Try it: All entries should be copied exactly; the pictures stay out.

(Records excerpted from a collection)
+++

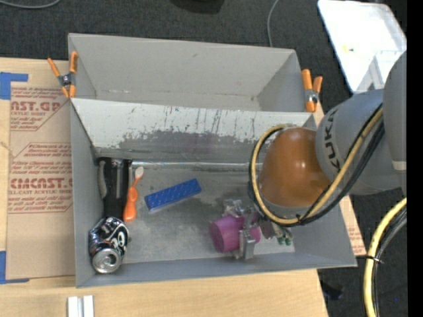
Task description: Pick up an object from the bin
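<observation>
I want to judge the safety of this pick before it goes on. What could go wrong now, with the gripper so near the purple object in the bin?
1. The small purple plastic cylinder lies right beside the gripper; being round, it may roll or be pushed aside instead of being gripped.
2. Both sit close to the front wall of the grey metal bin, so the gripper might scrape that wall or jam the cylinder against it.

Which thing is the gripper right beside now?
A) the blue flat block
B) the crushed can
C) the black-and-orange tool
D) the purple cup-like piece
D: the gripper is down beside the purple cup-like piece near the bin's front wall; the blue flat block and crushed can lie off toward the view's left.
</observation>
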Motion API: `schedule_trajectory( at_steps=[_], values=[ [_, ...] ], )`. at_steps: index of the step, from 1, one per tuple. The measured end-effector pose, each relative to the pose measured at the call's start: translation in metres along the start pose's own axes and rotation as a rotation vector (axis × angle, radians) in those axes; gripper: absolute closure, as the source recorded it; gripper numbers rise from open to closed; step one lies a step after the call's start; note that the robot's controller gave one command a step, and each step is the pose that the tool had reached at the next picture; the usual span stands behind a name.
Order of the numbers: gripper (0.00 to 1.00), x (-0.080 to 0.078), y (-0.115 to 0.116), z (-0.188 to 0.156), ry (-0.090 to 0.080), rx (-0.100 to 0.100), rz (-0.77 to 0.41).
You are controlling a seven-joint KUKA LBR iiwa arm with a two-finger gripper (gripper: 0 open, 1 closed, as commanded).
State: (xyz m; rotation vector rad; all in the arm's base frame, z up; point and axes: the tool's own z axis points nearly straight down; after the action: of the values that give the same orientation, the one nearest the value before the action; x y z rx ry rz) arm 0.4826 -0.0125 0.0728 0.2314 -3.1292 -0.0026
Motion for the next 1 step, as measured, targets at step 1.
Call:
schedule_trajectory(
  at_steps=[1],
  values=[
    [1.00, 0.0006, 0.0003, -0.0232, 0.001, 0.000, 0.000]
  ],
)
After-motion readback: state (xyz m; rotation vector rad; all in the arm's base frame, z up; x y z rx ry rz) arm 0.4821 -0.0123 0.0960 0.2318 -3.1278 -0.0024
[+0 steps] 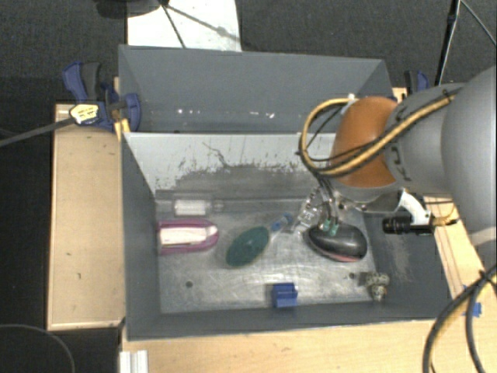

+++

Problem solution:
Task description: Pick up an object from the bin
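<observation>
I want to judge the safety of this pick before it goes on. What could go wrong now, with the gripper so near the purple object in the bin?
1. The small purple plastic cylinder lies right beside the gripper; being round, it may roll or be pushed aside instead of being gripped.
2. Both sit close to the front wall of the grey metal bin, so the gripper might scrape that wall or jam the cylinder against it.

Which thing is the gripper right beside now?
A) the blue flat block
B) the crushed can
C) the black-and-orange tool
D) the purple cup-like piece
D: the gripper is down beside the purple cup-like piece near the bin's front wall; the blue flat block and crushed can lie off toward the view's left.
</observation>
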Motion API: `schedule_trajectory( at_steps=[_], values=[ [_, ...] ], )`. at_steps: index of the step, from 1, one per tuple. The measured end-effector pose, each relative to the pose measured at the call's start: translation in metres along the start pose's own axes and rotation as a rotation vector (axis × angle, radians) in those axes; gripper: absolute closure, as the source recorded it; gripper numbers rise from open to closed; step one lies a step after the call's start; note that the robot's controller gave one command a step, and each step is the pose that the tool had reached at the next picture; the usual span stands behind a name.
Order of the numbers: gripper (0.00 to 1.00), x (-0.080 to 0.078), y (-0.115 to 0.116), z (-0.188 to 0.156), ry (-0.090 to 0.080), rx (-0.100 to 0.100), rz (-0.77 to 0.41).
You are controlling a seven-joint KUKA LBR iiwa arm with a two-finger gripper (gripper: 0 open, 1 closed, as commanded).
State: (xyz m; rotation vector rad; all in the arm's base frame, z up; point and axes: the tool's own z axis points nearly straight down; after the action: of the values that give the same orientation, the one nearest the value before the action; x y z rx ry rz) arm 0.4826 -0.0125 0.0728 0.2314 -3.1292 -0.0026
Motion for the next 1 step, as measured, targets at step 1.
Call:
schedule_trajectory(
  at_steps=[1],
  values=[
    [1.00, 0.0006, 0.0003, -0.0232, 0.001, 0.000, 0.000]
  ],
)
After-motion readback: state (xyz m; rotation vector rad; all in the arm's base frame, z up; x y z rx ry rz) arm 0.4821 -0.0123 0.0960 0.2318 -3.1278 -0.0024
[+0 steps] 

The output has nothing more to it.